Exercise directions.
Scan the material for the word "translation", then return every line where it appears.

= Beginning of Section =

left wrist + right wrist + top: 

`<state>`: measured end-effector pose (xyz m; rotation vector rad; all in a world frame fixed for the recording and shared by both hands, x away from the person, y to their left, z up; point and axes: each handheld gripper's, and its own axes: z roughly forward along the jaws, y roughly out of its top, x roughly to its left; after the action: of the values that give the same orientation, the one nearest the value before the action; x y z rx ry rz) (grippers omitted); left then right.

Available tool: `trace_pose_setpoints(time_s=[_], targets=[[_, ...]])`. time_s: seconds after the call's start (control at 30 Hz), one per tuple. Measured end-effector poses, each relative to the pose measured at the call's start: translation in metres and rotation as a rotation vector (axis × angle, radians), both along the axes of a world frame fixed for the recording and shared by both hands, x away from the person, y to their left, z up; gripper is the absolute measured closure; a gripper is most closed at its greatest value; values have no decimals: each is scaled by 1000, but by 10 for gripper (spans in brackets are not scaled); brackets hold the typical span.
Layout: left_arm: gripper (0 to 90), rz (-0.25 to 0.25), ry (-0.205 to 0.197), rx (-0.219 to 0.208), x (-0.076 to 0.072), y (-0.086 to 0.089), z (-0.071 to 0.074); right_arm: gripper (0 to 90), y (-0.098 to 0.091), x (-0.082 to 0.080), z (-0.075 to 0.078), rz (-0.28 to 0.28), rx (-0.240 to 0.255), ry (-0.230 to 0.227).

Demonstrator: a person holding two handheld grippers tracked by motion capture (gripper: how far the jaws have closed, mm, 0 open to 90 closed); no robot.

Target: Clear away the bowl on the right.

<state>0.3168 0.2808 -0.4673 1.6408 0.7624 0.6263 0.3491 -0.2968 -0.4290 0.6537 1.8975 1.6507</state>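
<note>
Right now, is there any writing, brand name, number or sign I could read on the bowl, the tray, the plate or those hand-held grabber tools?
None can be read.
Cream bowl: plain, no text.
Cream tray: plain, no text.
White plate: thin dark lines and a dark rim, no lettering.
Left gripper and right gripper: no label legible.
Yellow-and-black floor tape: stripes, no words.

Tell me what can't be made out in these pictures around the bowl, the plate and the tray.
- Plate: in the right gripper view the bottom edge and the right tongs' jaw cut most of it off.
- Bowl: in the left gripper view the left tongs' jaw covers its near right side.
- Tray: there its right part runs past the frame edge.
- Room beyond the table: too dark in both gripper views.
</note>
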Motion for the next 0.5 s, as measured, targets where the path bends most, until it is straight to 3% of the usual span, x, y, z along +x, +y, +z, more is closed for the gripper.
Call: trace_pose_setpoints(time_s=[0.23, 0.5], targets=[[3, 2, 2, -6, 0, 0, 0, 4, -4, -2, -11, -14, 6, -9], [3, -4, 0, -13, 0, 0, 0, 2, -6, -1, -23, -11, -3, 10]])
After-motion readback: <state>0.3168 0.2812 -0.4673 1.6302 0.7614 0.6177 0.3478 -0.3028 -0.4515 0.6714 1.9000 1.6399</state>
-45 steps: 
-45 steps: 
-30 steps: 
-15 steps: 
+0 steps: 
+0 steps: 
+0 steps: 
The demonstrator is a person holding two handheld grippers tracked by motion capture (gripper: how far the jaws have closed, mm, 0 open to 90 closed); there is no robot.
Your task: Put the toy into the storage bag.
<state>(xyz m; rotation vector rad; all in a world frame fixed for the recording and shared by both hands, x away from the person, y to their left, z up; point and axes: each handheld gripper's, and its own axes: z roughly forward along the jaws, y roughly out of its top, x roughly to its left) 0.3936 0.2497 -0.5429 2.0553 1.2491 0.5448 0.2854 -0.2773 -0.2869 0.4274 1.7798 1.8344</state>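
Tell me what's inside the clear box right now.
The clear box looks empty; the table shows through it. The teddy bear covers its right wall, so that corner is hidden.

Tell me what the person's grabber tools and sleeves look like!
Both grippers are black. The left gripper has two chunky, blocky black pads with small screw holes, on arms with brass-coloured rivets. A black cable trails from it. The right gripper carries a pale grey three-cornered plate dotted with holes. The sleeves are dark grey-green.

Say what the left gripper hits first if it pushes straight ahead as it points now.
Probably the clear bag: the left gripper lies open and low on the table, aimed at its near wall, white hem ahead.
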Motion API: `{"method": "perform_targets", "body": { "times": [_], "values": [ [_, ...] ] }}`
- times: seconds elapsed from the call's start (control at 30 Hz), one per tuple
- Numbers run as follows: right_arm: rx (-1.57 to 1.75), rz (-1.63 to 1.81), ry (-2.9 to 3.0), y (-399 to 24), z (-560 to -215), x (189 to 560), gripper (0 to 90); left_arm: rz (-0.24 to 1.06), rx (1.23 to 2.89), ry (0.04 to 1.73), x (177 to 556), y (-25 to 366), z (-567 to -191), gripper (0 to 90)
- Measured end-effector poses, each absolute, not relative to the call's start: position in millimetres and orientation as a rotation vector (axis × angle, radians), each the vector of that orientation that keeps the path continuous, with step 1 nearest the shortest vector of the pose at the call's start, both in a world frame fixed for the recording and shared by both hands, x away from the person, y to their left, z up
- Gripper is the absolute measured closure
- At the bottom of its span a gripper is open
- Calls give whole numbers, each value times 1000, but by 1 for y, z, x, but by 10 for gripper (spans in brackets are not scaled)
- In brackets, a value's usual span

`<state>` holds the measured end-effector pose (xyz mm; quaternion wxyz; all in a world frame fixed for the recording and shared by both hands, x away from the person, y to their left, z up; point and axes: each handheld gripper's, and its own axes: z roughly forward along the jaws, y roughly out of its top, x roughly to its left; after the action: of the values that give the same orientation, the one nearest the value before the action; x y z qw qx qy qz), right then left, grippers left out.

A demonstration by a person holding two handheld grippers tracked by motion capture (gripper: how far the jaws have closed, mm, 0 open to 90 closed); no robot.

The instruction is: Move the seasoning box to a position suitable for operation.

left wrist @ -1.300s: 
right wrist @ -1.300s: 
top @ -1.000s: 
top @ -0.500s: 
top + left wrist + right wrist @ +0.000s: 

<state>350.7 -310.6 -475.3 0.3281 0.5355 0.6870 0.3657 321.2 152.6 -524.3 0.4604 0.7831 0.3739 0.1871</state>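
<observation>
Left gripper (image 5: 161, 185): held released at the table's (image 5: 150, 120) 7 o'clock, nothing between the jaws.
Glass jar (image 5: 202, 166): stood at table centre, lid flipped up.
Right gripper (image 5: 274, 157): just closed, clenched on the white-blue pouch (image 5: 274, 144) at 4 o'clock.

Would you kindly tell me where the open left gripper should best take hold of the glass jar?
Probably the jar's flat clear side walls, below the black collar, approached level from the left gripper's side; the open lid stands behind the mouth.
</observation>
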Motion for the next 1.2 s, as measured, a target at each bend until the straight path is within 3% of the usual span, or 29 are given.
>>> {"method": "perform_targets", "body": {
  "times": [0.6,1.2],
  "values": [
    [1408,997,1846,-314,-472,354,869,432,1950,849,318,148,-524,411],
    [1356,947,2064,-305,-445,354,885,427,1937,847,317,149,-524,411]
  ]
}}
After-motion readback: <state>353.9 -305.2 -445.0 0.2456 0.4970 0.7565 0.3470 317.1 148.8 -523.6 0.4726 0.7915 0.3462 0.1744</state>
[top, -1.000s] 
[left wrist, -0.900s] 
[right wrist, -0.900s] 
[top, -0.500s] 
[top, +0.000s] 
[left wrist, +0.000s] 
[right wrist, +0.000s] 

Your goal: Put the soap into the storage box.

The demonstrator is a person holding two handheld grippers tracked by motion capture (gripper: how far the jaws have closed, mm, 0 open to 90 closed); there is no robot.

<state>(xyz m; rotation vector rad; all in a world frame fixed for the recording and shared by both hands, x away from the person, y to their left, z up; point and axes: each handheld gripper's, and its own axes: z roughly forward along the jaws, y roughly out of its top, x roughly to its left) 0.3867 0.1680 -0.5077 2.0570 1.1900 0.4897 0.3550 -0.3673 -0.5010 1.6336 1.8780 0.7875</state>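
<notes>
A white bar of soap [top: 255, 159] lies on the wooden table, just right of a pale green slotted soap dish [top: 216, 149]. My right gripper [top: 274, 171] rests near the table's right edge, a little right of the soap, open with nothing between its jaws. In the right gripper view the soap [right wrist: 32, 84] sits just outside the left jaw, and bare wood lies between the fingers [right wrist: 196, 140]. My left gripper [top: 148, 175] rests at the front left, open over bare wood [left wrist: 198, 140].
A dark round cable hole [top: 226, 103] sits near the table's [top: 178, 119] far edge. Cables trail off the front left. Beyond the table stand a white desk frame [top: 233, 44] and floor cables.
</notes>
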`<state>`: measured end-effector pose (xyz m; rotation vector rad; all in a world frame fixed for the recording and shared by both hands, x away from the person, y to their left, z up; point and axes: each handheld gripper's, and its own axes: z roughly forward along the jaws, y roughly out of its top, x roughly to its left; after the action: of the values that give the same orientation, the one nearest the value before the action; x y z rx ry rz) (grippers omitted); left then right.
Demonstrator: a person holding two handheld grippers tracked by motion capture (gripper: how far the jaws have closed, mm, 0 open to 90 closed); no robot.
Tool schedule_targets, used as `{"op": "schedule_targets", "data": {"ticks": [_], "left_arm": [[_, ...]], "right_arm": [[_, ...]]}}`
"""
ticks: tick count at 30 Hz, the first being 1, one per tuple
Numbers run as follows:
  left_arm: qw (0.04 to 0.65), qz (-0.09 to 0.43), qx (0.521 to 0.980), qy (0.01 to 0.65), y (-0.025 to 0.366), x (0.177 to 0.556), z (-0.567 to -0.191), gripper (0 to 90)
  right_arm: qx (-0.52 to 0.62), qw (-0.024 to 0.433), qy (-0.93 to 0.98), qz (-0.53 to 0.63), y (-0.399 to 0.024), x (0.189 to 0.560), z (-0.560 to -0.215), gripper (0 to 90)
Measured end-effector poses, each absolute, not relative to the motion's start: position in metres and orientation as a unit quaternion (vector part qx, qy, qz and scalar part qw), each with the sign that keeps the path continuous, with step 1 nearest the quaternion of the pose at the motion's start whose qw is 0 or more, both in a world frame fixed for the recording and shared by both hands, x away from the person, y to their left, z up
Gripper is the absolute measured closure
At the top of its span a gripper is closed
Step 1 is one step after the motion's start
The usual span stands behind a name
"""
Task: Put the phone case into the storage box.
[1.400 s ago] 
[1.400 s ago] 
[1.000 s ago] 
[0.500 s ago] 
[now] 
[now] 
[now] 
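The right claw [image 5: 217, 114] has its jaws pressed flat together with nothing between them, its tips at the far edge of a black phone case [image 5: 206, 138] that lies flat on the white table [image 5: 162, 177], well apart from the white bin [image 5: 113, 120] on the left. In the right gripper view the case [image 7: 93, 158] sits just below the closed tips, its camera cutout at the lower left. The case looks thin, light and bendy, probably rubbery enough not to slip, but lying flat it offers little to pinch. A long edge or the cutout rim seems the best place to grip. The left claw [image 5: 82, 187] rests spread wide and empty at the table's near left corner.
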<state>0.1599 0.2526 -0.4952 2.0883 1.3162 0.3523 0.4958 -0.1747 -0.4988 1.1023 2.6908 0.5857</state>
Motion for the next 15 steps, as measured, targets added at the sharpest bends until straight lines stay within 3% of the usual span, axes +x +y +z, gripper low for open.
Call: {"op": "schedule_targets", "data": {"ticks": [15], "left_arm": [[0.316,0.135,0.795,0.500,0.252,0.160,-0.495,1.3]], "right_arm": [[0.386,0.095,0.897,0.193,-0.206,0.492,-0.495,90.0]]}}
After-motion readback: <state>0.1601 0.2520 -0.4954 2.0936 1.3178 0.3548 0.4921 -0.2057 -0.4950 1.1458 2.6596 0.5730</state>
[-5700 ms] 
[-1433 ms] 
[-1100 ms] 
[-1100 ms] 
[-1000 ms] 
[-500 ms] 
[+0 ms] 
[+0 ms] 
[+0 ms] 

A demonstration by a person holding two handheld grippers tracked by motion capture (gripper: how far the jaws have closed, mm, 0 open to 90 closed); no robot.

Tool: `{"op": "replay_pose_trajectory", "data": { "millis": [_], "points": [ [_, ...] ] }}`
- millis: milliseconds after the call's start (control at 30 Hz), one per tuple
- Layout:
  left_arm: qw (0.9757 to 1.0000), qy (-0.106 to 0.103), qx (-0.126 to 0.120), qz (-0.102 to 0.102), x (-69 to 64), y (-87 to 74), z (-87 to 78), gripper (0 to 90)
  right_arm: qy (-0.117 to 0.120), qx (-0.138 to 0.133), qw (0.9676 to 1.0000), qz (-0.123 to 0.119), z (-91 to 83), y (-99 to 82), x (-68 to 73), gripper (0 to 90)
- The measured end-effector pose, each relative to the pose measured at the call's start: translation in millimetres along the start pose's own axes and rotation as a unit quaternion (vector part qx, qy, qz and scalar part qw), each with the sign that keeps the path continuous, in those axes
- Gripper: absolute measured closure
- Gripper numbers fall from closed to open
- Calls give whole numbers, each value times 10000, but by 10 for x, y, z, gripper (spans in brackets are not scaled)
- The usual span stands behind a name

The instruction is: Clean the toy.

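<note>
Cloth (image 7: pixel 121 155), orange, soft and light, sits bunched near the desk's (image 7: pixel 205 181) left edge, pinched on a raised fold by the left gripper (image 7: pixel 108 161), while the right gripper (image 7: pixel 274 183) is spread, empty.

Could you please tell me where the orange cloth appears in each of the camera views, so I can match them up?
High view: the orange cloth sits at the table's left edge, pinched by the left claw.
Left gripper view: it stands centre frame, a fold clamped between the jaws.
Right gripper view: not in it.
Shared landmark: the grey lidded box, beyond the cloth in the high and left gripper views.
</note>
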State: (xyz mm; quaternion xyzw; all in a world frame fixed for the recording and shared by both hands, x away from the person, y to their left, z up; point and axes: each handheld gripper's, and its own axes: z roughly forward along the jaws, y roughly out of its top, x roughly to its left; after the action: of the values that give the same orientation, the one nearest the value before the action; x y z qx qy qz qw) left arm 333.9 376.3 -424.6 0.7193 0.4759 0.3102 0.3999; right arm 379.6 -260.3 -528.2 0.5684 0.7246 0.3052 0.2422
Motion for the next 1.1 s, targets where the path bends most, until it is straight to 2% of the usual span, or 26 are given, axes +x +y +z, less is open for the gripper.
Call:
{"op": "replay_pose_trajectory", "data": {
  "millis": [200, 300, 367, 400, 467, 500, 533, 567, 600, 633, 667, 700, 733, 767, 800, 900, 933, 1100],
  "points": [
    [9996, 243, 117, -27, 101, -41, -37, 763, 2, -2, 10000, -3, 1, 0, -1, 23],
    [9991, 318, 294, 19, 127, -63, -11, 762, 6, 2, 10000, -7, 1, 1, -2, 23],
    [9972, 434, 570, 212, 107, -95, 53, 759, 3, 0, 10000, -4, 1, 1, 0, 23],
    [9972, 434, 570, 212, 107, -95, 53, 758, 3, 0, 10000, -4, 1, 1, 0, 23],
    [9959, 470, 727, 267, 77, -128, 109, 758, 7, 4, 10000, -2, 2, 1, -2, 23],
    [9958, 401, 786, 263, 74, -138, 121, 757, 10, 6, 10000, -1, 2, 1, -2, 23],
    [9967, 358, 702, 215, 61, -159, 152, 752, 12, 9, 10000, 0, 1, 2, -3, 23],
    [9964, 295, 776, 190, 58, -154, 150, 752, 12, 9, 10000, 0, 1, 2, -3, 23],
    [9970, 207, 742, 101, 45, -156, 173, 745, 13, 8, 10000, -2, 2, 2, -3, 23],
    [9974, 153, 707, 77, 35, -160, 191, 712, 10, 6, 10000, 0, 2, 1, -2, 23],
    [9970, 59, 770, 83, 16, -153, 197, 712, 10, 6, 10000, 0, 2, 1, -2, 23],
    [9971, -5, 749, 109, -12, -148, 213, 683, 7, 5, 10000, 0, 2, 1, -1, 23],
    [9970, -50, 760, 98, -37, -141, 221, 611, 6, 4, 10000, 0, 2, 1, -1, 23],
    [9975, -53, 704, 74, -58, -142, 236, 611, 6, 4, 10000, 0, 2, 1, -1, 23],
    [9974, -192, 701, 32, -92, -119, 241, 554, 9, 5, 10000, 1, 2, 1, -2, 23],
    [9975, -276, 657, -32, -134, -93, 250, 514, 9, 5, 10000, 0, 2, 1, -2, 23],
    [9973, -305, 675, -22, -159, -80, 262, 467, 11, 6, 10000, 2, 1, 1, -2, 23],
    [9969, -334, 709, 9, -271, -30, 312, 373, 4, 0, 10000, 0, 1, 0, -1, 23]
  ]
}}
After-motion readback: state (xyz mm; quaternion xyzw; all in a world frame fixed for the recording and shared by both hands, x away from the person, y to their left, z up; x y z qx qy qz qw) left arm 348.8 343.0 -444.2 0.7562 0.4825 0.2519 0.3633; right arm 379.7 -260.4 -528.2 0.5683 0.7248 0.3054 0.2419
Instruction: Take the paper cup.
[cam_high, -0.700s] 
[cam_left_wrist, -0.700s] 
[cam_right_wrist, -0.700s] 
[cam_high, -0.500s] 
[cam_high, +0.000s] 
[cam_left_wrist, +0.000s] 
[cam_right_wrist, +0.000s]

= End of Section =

Task answer.
Available tool: `trace_pose_setpoints(time_s=[_], targets=[[_, ...]])`. time_s: seconds after the call's start (control at 30 Hz), one per tuple. Measured end-effector poses, each relative to the pose measured at the call's start: translation in metres and rotation as a rotation vector (axis × angle, radians), both along the axes of a world frame fixed for the recording and shared by both hands, x away from the person, y to their left, z up; gripper is the absolute measured closure; a gripper is most closed at its greatest value; values have no decimals: each is scaled by 1000, but by 10 for gripper (spans in brackets are not scaled); brackets hold the typical span.
- The measured end-effector pose, each relative to the pose measured at the call's start: translation in millimetres along the start pose's own axes and rotation as a unit quaternion (vector part qx, qy, qz and scalar part qw), each with the sign that keeps the path continuous, in those axes

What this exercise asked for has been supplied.